> Material provided
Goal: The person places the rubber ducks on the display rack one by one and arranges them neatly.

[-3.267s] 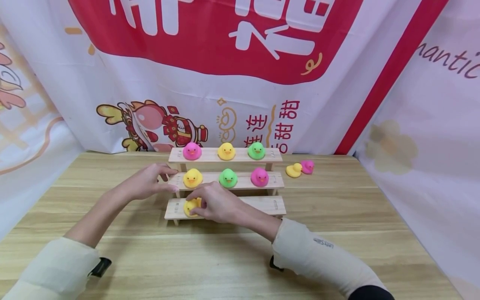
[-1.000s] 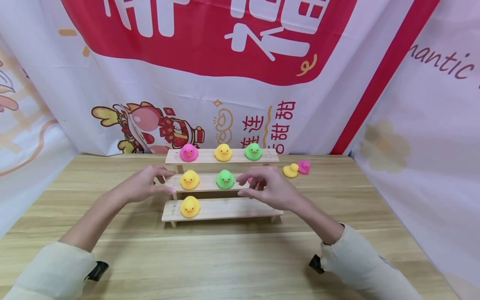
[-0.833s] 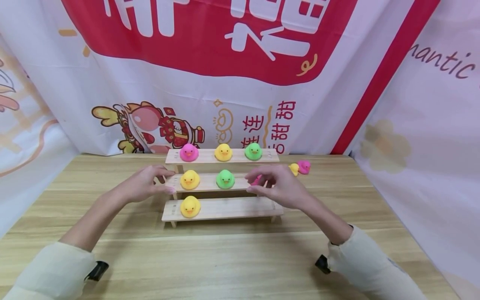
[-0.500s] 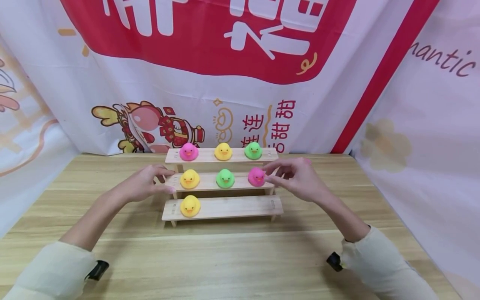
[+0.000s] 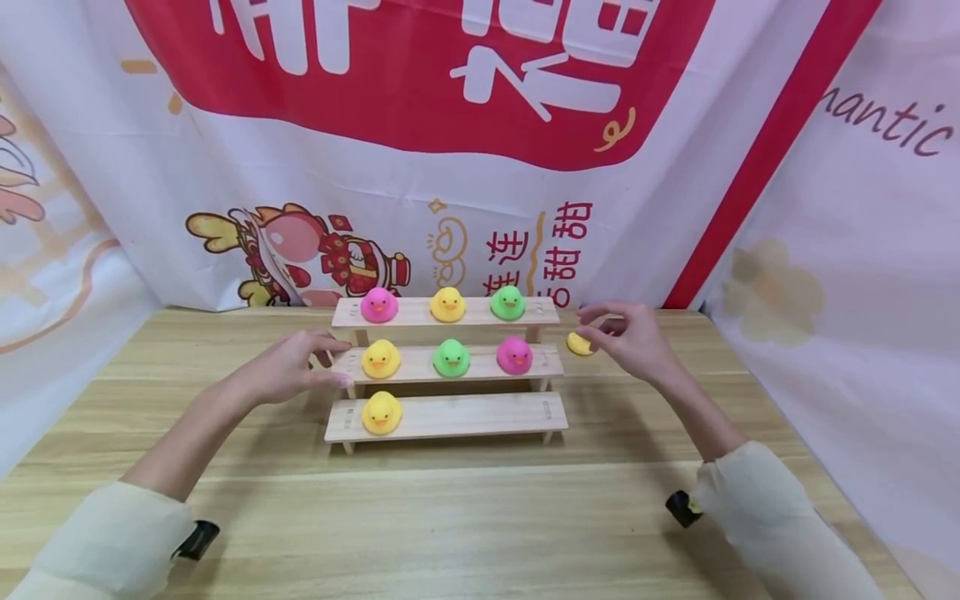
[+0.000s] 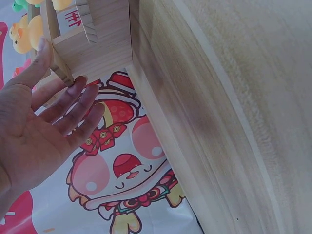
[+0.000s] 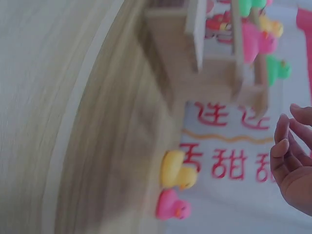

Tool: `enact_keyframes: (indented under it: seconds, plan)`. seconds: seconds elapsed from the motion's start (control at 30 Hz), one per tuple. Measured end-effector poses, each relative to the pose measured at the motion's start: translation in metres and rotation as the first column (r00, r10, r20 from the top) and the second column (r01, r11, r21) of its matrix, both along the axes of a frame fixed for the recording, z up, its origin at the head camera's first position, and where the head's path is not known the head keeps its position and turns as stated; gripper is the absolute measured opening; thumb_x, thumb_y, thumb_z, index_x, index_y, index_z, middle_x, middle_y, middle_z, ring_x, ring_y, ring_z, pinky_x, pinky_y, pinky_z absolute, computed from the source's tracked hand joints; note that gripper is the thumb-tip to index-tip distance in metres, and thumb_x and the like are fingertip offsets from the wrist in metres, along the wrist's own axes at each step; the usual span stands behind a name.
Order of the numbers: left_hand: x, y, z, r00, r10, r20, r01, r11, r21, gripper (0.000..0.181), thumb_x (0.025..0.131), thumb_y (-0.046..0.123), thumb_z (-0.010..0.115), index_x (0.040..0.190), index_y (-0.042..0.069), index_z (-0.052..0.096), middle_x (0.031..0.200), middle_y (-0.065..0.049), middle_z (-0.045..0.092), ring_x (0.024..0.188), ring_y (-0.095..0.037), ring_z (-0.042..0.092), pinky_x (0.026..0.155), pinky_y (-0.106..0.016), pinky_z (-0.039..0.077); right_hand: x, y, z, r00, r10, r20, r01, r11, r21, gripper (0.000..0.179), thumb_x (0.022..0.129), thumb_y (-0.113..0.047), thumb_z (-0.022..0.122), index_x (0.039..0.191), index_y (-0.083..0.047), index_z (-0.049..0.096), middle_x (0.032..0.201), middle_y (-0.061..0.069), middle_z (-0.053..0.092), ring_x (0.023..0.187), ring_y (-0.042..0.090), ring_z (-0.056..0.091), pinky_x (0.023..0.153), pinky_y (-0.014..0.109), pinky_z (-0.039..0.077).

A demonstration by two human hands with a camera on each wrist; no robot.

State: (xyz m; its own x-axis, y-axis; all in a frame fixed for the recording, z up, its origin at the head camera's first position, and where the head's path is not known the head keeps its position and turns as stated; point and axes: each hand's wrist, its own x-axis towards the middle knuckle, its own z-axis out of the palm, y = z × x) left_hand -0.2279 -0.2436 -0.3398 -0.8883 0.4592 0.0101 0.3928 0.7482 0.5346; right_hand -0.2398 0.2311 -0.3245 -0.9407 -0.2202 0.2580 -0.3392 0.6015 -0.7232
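Note:
A three-step wooden display stand (image 5: 480, 414) stands on the table. My left hand (image 5: 296, 367) holds the left end of its middle shelf, thumb at the front edge and a forefinger at the back; in the left wrist view the other fingers (image 6: 73, 114) are loosely spread. To the right of the stand, my right hand (image 5: 633, 340) is above a yellow rubber duck (image 5: 579, 343), partly hiding it. The right wrist view shows that hand (image 7: 297, 165) apart from the yellow duck (image 7: 171, 169) and a pink duck (image 7: 170, 205), its fingers bent around nothing.
Pink (image 5: 379, 305), yellow (image 5: 447, 305) and green (image 5: 507, 302) ducks sit on the top shelf. The middle shelf bears yellow (image 5: 381, 358), green (image 5: 452, 358) and pink (image 5: 514, 356) ones. One yellow duck (image 5: 382, 412) is at the bottom shelf's left. A printed cloth (image 5: 420, 192) hangs behind.
My right hand has let go of the yellow duck on the bottom shelf and moved right, past the middle shelf, to the loose ducks. The left hand stays at the stand.

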Motion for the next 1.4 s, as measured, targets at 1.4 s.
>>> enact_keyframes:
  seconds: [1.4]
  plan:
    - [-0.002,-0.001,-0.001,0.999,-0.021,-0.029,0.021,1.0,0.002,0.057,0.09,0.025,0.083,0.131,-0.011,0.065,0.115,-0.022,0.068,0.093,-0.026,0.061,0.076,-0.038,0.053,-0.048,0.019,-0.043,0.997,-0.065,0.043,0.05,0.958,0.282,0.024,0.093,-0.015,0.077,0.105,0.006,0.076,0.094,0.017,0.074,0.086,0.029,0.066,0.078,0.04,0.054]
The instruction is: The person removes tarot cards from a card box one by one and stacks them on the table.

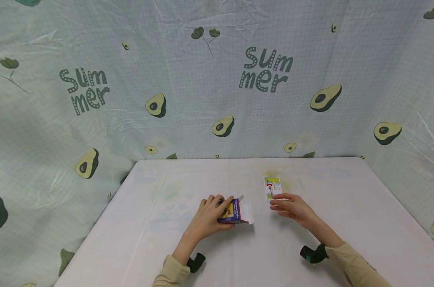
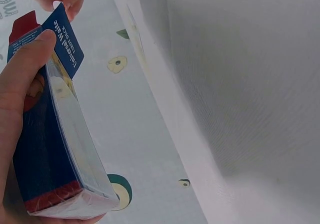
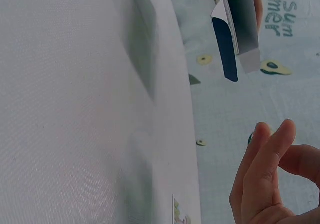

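The box [image 1: 232, 213] has its flap open, though I can't tell what's inside; the left hand [image 1: 209, 217] grips it above the table [image 1: 192, 175]. The right hand [image 1: 294, 208] hovers with loose, empty fingers near a card [image 1: 272, 186] lying face-up on the table. Avocado-print cloth [image 1: 188, 79] hangs behind.

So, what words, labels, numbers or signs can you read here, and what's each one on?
"sum mer": printed more than once on the pale grey-green avocado-patterned cloth backdrop.
"Universal Waite": on the dark blue, red-edged cardboard box.
"TAROT DECK": on the same box, beneath that title.
Small white print near the box's open end: too blurred to read.
Rectangular white-bordered picture card: any print is too small to read.
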### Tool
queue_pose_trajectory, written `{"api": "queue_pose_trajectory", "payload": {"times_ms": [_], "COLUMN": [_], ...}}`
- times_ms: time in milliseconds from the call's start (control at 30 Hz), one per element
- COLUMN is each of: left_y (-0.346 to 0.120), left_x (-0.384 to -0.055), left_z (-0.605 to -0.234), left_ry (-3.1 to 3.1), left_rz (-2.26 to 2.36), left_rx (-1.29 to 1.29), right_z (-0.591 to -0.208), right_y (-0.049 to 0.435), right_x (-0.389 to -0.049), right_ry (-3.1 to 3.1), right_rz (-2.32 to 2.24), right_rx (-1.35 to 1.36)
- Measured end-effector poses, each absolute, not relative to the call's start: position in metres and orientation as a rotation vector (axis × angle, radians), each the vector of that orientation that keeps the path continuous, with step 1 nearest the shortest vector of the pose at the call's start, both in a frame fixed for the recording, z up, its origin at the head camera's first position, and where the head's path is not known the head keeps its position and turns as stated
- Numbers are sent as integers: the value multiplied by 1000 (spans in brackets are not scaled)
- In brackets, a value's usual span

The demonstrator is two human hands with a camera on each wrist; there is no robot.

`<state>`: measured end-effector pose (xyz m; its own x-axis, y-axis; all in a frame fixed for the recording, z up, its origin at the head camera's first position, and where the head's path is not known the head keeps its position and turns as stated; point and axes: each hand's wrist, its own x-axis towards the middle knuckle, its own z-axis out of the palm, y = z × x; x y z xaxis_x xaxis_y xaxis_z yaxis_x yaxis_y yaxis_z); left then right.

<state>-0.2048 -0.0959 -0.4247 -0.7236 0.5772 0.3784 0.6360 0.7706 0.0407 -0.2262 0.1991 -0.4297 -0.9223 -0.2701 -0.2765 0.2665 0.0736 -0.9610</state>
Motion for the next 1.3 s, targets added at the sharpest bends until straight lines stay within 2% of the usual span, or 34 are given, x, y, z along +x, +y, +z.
{"api": "queue_pose_trajectory", "payload": {"times_ms": [1300], "left_y": [-88], "left_x": [-206], "left_z": [-422], "left_ry": [-2605], "left_rz": [-178], "left_rx": [-938], "right_z": [-420], "right_y": [161], "right_x": [-218], "right_ry": [2060], "right_rz": [-1802], "right_rx": [-233]}}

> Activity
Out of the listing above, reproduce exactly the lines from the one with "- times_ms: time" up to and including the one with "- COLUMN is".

> Exercise output
- times_ms: time in milliseconds from the call's start (control at 30 Hz), one per element
- COLUMN is each of: left_y (-0.346 to 0.120), left_x (-0.384 to -0.055), left_z (-0.605 to -0.234), left_ry (-3.1 to 3.1), left_rz (-2.26 to 2.36), left_rx (-1.29 to 1.29), right_z (-0.591 to -0.208), right_y (-0.049 to 0.435), right_x (-0.389 to -0.049), right_ry (-3.1 to 3.1), right_rz (-2.32 to 2.24), right_rx (-1.35 to 1.36)

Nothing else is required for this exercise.